→ Task to complete
Starting at the line below with "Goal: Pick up" and stopping at the line with "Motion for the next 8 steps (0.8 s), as", please print each line exactly, those two included, and skip every picture.

[Supplied information — start]

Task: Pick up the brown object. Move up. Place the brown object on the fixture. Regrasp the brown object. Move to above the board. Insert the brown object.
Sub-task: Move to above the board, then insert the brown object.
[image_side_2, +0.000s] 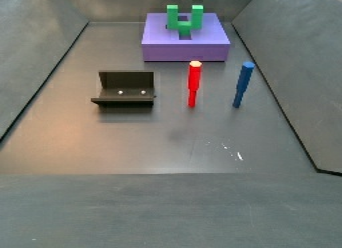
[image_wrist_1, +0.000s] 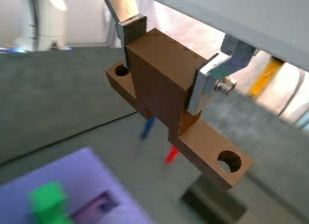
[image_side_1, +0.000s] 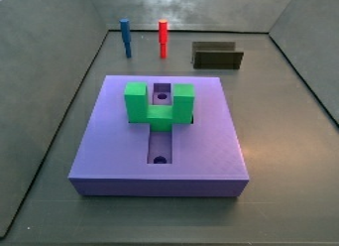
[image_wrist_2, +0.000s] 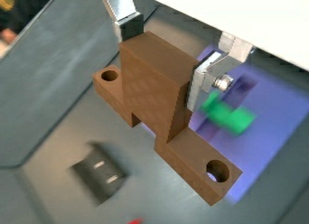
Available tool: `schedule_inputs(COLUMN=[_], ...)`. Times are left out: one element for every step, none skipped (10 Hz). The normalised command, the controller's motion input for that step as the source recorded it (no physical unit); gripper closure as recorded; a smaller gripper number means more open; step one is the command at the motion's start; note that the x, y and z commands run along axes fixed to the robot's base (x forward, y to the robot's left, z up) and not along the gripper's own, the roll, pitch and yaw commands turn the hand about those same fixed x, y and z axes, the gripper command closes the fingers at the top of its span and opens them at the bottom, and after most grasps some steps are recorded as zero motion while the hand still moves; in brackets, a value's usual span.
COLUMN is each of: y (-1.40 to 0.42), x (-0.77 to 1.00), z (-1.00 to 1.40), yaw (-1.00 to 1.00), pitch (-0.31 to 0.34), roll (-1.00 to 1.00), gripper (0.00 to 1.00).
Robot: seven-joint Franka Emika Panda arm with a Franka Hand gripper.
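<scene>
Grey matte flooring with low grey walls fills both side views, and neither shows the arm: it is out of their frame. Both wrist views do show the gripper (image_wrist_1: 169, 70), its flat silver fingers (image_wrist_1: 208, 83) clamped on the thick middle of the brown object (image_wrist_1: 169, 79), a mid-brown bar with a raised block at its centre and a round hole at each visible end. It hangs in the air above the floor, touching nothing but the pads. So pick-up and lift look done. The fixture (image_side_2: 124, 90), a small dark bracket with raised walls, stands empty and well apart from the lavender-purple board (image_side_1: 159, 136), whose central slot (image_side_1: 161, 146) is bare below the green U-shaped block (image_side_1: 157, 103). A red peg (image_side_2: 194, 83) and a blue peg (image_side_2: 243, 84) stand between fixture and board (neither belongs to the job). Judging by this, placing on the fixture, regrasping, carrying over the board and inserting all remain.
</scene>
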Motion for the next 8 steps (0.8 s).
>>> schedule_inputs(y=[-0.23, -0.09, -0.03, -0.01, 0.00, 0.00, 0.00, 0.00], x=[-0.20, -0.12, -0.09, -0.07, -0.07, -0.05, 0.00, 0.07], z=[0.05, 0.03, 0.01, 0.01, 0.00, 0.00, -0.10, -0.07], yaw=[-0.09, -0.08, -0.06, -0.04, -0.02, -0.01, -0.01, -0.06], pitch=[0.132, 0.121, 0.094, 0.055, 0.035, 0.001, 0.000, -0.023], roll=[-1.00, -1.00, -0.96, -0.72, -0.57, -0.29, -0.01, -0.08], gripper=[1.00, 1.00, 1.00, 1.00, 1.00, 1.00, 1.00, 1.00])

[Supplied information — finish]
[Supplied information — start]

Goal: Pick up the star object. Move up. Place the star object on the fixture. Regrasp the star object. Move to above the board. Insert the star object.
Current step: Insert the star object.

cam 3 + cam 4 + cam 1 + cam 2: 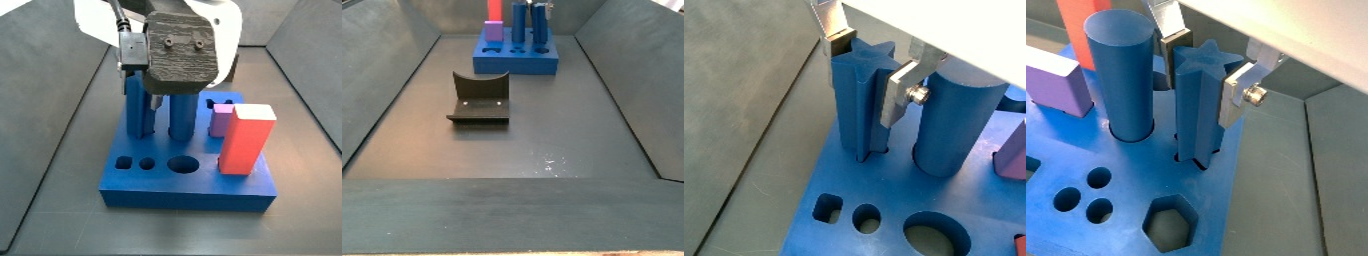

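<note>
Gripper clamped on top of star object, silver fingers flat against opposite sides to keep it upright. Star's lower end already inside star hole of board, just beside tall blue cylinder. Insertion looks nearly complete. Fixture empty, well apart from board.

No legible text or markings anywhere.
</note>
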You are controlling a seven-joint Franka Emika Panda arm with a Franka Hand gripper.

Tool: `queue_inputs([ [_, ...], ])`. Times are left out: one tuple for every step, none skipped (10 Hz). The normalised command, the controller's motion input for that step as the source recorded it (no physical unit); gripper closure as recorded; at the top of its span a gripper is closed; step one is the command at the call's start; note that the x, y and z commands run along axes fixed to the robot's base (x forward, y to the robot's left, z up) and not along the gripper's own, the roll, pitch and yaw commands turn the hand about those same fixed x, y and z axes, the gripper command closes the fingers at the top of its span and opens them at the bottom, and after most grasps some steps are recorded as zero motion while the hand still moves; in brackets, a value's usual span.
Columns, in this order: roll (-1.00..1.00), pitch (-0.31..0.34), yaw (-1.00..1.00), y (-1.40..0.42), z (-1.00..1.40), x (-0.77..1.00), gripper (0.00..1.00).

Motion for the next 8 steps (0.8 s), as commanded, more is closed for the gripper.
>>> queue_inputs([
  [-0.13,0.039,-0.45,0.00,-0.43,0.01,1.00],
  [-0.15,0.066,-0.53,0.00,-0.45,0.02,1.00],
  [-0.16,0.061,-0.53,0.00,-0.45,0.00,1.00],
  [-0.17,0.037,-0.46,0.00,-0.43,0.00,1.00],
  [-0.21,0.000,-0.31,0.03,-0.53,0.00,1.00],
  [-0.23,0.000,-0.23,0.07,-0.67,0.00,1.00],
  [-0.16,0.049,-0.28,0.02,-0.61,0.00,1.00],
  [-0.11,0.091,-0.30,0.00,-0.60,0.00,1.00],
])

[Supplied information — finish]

→ Answer box
Goal: Pick up the star object. Move up. Place the star object on the fixture. Regrasp the star object. Move to above the board. Insert the star object.
Current step: Insert the star object.

cam 3 + cam 4 + cam 1 + cam 2: 

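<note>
Gripper clamped on top of star object, silver fingers flat against opposite sides to keep it upright. Star's lower end already inside star hole of board, just beside tall blue cylinder. Insertion looks nearly complete. Fixture empty, well apart from board.

No legible text or markings anywhere.
</note>
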You are controlling a seven-joint Franka Emika Panda arm with a Franka Hand gripper.

Tool: `queue_inputs([ [_, ...], ])`. Times are left out: one tuple for every step, none skipped (10 Hz). The normalised command, the controller's motion input for that step as the source recorded it (no physical unit); gripper closure as recorded; at the top of its span a gripper is closed; step one is the command at the call's start; note that the x, y and z commands run along axes fixed to the robot's base (x forward, y to the robot's left, z up) and not along the gripper's own, the roll, pitch and yaw commands turn the hand about those same fixed x, y and z axes, the gripper command closes the fingers at the top of its span and opens them at the bottom, and after most grasps some steps are recorded as zero motion while the hand still moves; in brackets, a value's usual span.
Columns, in this order: roll (-1.00..1.00), pitch (-0.31..0.34), yaw (-1.00..1.00), y (-1.40..0.42), z (-1.00..1.40), x (-0.77..1.00), gripper (0.00..1.00).

Motion for the next 8 steps (0.8 s), as commanded, more is closed for the gripper.

There is no more to this answer.